Hande anneyi düşününce gülümsedim, zor zamanlarımda verdiği desteğini asla unutamazdım ona çok şey borçluydum.

Aras elimi tutup parmaklarını parmaklarımın arasına geçirdiğinde gülümsemem genişledi,

Ne zaman Türkiye'den bahsetsem yüzümün düştüğünü farkediyordu. Kolay değildi, evladımı, ailemi kaybetmeştim. O zamanları kolay kolay aşamıyordum ama üstesinden gelebiliyordum. En azından geldiğimi düşünüyordum.

Evladımı kaybetmenin yanında ailemin öldürüldüğünü öğrenmek kadar kötü bir şey olamazdı. Ailemi sanki tekrar tekrar kaybetmişim gibi hissetmiştim.

Aras bu süreçte bana destek olmamakla kalmamış, ailemin katillerini bulup adalete teslim etmişti. Bakışlarımı Aras'ın yüzüne çevirdim, bana bu dünyada verilen tüm zorluklara karşı bir ödül gibiydi Aras. Sanki Allah, sen bunca acıya dayandın ben de sana ödül olarak Aras Rüzgar Cevheri'yi veriyorum diyordu.

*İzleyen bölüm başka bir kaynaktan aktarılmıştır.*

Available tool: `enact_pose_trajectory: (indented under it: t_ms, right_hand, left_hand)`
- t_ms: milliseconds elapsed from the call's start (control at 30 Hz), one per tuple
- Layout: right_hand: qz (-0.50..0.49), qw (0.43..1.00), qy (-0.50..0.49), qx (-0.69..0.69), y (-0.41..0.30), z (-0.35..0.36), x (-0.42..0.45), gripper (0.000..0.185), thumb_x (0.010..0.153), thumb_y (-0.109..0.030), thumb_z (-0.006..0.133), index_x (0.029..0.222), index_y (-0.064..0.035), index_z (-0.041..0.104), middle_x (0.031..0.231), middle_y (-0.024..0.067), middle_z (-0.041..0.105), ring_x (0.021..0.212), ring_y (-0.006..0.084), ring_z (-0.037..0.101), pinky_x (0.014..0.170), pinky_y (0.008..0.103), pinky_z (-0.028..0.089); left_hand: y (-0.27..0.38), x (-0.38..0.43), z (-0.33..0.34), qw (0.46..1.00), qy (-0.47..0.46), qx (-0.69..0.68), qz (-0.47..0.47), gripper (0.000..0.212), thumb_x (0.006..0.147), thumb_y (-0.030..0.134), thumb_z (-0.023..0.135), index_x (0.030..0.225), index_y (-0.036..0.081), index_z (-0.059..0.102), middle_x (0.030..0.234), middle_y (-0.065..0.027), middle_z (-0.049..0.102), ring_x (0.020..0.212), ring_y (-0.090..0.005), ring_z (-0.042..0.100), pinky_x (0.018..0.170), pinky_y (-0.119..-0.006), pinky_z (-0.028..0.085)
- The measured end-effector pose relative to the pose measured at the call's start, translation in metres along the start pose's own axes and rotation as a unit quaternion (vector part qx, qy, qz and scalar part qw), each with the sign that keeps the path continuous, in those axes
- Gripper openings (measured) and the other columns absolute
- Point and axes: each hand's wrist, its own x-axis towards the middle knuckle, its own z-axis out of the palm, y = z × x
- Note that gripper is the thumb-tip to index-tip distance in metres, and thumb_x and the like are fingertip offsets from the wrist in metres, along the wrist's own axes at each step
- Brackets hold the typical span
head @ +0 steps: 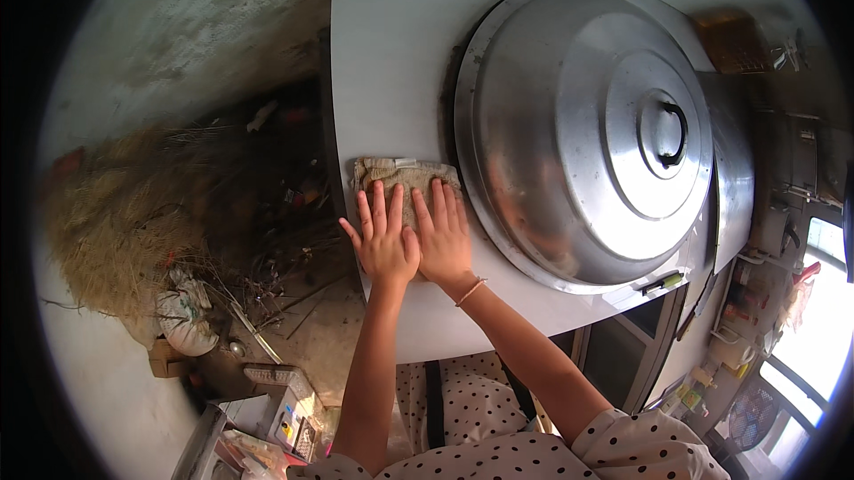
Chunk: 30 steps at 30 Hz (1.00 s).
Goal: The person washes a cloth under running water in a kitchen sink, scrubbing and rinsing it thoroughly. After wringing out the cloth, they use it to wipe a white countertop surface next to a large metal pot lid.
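Observation:
A worn brown cloth (pixel 407 173) lies folded flat on the white countertop (pixel 393 93), near its left edge. Both palms press down on it, side by side, with the thumbs touching or nearly so. My left hand (pixel 385 243) has its fingers spread over the cloth's left part. My right hand (pixel 444 236), with a thin bracelet at the wrist, covers the right part. The hands hide the cloth's lower portion. Just right of them, a large domed metal lid (pixel 534 133) with a black handle (pixel 677 134) covers a round opening or pan in the counter.
Dry straw (pixel 127 213), twigs and a whitish sack (pixel 187 323) lie on the floor to the left. A knife-like tool with a green handle (pixel 664 283) rests at the counter's near edge. An orange-brown basket (pixel 730 39) stands beyond the lid.

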Motion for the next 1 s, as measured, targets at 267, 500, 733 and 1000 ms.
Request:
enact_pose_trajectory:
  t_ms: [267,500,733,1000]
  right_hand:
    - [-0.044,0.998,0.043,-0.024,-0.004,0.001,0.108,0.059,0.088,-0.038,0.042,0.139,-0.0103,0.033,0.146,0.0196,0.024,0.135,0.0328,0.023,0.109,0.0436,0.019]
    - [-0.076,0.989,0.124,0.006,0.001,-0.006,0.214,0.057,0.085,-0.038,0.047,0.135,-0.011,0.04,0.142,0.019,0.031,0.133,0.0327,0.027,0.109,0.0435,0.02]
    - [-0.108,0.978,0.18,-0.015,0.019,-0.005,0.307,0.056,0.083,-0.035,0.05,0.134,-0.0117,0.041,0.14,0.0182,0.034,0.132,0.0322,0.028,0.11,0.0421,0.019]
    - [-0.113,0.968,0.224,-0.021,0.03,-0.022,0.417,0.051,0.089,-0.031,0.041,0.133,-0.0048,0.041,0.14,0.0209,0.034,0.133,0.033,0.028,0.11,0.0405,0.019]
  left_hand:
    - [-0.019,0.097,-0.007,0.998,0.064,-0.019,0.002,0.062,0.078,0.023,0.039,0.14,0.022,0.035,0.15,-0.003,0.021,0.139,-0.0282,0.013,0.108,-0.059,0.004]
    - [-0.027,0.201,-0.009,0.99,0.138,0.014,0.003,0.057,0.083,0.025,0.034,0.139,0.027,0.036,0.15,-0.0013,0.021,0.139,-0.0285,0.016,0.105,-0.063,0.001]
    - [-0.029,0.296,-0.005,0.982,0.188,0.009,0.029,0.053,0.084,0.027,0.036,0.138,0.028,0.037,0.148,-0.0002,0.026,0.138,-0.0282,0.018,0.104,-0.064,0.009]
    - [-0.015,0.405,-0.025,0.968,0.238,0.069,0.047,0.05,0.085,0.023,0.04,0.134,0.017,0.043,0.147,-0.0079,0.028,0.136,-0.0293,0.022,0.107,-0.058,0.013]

Başımı Aras'ın omzuna koydum. Aras benim her şeyimdi. En kıymetlim, canımın canıydı. Onunla olduğum her saniyeye dua ediyordum. Bir insan ne kadar çok sevilirse o kadardan daha fazla seviyordum. Kendi canımdan çok seviyordum kocamı.

"David piçi gelecek miymiş?",

Aras'ın birden söylediği şeyle tüm duygularım sönmüştü, az önce içimde yaşadığım romantik ortamın içine etmişti.

"Aras ne biçim konuşuyorsun sen ya?",

"Yalan mı? O piçin sana sulanmadığını farketmeyeceğimi düşünmedin herhalde?",

"Aras, ben stajyerim o da benim bağlı olduğum kişi, o yüzden bir terslik yapayım deme.",

"Söz vermiyorum.",

"Aras!",

Aras elimi bırakıp arabanın sürücü kısmına doğru yürüdüğünde bende hemen yanındaki koltuğa oturmuştum.

Haftaya mezun olacağım gerçeğini hatırladıkça mutlu oluyordum, umarım son dakikada bir aksilik çıkmazsa bende bitirme projemi teslim edebilirdim.

Aras emniyet kemerini takıp arabayı çalıştırdığında bakışlarımı yola çevirdim, New york'un yağmurlu havasına bayılıyordum. Yağmurlu hali bambaşka oluyordu bu şehirin.

• • •

Aras alışveriş arabasını ittirirken ben de içerisini doldurmakla meşguldüm.

"5 büyük boy pizza. Evet!",

Aras'ın gözlerine içine bakıp el kol işaretlerimle 5 tane büyük boy pizzanın yetmeyeceğini söylemeye çalışıyordum.

"Bir dakika.",

Aras telefonu kulağından uzaklaştırıp tekrar türkçeye dönüş yapıp konuşmuştu,

"Ne diyorsun anlamıyorum?",

"5 tane yetmez, en az 20 kişi olacağız.",

Dediğimde Aras gözlerini devirip tekrar telefonu kulağına götürüp ingilizce konuşmasına devam etti,

"Biz o 5 büyük boyu 20 yapalım. Evet, 20 tane büyük boy pizza.",

Dediğinde bu sefer yine araya girip 20 taneninde fazla olacağını anlatmaya çalışıyordum. Bir sürü şey hazırlamıştım zaten, 20 tane pizza fazla olurdu.

"Bir dakika.",

Aras yine bana doğru döndüğünde konuştum,

"20 tane fazla olur. Evde bir sürü patates, köfte, tavuk falan kızarttım ben.",

"İncim, fazla olsun kalırsa biz yeriz.",

Dediğinde gözlerimi devirdim. Sürekli bu mottoyla alışveriş yapıyorduk. Kalırsa ya biz ya köpekler yerdi. Diye düşünerek her şeyden ikişer tane alıyordu. Köpeklerin bile yiyemeyeceği şeylere rağmen.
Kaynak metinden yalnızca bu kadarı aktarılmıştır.